**Assignment**: Keeping every character intact, repeat the whole listing.
━━ Information provided
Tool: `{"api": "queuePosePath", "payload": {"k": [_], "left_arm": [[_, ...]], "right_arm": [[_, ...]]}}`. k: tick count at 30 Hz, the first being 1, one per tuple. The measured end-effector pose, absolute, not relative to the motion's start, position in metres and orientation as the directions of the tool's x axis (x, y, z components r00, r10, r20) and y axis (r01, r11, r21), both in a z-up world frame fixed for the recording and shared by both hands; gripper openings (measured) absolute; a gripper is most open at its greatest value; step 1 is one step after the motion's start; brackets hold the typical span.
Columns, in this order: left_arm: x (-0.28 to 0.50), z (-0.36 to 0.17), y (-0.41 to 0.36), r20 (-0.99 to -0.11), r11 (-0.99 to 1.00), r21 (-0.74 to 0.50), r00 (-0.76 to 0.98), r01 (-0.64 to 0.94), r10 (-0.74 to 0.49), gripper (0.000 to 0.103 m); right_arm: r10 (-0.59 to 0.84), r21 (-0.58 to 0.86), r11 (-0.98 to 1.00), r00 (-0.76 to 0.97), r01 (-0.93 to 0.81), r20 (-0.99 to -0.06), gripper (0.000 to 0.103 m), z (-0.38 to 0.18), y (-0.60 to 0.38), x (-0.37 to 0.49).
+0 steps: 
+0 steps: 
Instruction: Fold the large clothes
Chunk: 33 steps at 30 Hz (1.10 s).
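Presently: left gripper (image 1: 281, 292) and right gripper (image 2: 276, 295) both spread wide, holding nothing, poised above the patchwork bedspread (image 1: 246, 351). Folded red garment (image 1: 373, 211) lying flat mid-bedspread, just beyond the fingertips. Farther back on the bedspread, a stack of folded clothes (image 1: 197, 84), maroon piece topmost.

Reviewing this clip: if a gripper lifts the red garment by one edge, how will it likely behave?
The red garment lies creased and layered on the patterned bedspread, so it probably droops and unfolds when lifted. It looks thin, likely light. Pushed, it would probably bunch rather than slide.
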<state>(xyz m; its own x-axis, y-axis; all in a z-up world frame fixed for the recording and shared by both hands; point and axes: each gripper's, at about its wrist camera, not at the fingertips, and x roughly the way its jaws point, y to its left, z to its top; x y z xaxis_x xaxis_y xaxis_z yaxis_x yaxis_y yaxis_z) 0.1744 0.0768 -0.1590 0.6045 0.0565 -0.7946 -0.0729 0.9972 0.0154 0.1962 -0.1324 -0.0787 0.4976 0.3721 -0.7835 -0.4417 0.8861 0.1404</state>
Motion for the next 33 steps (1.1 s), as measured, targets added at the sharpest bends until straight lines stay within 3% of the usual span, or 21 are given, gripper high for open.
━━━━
**Answer space**:
Tool: `{"api": "queuePosePath", "payload": {"k": [_], "left_arm": [[_, ...]], "right_arm": [[_, ...]]}}`. k: tick count at 30 Hz, the first being 1, one per tuple. The measured end-effector pose, absolute, not relative to the motion's start, position in metres and orientation as the directions of the tool's x axis (x, y, z components r00, r10, r20) and y axis (r01, r11, r21), both in a z-up world frame fixed for the recording and shared by both hands; gripper openings (measured) absolute; a gripper is most open at its greatest value; step 1 is one step after the motion's start; brackets hold the typical span.
Columns, in this order: left_arm: x (-0.28 to 0.50), z (-0.36 to 0.17), y (-0.41 to 0.36), r20 (-0.99 to -0.11), r11 (-0.99 to 1.00), r21 (-0.74 to 0.50), r00 (-0.76 to 0.98), r01 (-0.64 to 0.94), r10 (-0.74 to 0.49), gripper (0.000 to 0.103 m); right_arm: r10 (-0.59 to 0.84), r21 (-0.58 to 0.86), r11 (-0.98 to 1.00), r00 (-0.76 to 0.97), r01 (-0.93 to 0.81), r20 (-0.99 to -0.06), gripper (0.000 to 0.103 m), z (-0.38 to 0.18), y (-0.60 to 0.38), x (-0.37 to 0.49).
+0 steps: 
+0 steps: 
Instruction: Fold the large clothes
Chunk: 33 steps at 30 Hz (1.10 s).
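Presently: left gripper (image 1: 281, 292) and right gripper (image 2: 276, 295) both spread wide, holding nothing, poised above the patchwork bedspread (image 1: 246, 351). Folded red garment (image 1: 373, 211) lying flat mid-bedspread, just beyond the fingertips. Farther back on the bedspread, a stack of folded clothes (image 1: 197, 84), maroon piece topmost.

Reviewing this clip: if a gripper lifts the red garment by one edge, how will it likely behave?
The red garment lies creased and layered on the patterned bedspread, so it probably droops and unfolds when lifted. It looks thin, likely light. Pushed, it would probably bunch rather than slide.
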<state>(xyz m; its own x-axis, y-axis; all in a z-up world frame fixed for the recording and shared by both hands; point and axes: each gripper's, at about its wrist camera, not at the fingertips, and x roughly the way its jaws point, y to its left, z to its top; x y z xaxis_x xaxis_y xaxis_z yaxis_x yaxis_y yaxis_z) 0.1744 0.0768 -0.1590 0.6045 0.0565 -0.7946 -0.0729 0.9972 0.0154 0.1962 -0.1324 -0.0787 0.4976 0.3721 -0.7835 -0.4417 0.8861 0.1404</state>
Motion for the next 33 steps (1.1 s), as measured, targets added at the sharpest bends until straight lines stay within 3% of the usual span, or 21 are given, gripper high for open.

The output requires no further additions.